-- Exercise directions --
The answer is a single figure: how many lines below contain the word "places".

Dataset excerpts:

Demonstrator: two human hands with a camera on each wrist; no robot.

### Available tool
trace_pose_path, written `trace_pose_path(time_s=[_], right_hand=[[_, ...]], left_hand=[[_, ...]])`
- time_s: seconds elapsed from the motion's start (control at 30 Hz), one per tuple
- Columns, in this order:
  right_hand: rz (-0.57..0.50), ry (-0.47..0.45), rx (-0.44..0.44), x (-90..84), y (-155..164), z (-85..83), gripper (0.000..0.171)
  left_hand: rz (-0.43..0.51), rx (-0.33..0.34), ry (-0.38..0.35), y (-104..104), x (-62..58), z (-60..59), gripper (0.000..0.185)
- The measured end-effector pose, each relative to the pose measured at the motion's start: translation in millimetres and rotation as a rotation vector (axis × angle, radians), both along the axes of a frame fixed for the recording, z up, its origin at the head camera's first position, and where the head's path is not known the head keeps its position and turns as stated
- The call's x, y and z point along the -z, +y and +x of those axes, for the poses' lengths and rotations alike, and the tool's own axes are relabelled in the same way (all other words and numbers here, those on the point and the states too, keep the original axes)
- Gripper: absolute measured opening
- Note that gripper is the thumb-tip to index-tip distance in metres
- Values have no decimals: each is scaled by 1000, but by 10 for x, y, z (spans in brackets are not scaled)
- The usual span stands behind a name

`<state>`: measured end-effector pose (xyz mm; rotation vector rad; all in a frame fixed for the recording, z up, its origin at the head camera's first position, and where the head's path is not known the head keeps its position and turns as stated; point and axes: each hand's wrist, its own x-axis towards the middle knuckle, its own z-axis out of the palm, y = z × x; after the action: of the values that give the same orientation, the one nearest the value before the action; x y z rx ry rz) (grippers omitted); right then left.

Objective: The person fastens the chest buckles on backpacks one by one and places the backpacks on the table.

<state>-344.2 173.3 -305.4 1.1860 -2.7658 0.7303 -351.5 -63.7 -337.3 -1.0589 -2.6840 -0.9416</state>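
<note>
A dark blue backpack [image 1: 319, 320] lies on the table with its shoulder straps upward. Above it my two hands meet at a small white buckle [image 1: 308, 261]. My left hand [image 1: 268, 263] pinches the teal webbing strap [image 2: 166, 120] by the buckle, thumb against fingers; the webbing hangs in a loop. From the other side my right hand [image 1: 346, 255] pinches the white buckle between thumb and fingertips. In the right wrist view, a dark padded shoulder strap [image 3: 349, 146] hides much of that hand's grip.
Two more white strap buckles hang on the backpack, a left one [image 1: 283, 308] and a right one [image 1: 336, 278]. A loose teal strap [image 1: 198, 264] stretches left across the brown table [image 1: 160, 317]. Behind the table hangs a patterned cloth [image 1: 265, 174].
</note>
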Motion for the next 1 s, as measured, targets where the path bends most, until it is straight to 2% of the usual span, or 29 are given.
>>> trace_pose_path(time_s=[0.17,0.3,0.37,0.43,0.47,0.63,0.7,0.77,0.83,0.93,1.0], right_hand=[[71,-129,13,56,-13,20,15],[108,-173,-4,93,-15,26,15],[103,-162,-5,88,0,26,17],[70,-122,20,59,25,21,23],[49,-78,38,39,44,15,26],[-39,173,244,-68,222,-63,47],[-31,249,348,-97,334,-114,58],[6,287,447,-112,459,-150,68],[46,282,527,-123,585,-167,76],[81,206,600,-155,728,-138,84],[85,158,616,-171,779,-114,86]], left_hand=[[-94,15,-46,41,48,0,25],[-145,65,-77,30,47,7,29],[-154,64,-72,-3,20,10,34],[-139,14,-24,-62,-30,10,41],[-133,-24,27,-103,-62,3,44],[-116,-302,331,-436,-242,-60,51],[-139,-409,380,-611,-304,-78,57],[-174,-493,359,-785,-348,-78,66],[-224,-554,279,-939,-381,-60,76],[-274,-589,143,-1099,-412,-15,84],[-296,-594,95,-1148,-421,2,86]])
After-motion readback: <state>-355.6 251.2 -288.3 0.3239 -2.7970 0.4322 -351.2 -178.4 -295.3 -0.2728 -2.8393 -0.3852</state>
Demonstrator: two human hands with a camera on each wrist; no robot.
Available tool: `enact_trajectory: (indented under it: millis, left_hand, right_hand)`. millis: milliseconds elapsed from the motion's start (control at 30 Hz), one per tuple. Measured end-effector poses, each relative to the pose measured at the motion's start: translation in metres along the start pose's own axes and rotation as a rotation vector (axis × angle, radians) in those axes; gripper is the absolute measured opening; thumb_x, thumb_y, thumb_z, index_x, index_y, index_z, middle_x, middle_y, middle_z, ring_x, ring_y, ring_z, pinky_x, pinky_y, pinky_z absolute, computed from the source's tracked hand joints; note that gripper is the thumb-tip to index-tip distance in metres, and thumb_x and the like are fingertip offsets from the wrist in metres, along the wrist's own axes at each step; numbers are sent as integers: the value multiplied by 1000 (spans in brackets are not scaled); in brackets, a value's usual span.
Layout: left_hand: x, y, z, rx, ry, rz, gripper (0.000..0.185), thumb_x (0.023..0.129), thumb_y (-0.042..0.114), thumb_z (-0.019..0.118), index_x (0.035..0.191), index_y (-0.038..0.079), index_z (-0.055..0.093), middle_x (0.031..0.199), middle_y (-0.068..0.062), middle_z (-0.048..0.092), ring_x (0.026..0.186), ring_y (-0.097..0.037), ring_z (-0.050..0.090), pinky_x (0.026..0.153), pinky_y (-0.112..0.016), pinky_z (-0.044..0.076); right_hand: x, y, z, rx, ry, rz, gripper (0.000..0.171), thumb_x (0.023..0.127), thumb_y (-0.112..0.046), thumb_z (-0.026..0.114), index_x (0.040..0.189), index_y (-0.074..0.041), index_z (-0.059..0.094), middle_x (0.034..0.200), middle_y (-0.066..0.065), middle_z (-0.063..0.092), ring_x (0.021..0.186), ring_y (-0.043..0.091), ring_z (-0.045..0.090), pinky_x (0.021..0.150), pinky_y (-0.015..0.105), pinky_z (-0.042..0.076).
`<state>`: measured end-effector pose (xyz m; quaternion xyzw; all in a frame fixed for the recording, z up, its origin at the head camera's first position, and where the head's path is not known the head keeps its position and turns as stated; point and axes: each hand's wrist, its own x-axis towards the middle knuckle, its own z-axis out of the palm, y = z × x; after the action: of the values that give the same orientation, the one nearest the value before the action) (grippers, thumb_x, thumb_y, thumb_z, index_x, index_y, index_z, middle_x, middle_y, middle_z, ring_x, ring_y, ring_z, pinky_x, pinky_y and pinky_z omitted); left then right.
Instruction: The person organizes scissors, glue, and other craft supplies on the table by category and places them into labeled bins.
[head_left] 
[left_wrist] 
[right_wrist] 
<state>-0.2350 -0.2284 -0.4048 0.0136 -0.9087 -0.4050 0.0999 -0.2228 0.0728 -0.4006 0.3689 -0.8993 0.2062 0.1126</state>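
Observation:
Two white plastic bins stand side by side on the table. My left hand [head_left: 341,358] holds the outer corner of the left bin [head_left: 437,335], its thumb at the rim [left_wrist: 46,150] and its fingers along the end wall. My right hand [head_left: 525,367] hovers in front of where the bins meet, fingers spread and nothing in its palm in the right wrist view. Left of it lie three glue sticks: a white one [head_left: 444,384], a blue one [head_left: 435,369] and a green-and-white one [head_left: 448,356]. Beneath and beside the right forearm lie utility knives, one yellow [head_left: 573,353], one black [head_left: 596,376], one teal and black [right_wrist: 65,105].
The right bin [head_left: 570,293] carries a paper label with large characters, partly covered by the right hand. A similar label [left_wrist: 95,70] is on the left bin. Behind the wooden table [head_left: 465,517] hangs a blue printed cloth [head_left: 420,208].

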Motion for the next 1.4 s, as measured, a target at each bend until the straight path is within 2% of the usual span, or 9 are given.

-- Problem solution --
2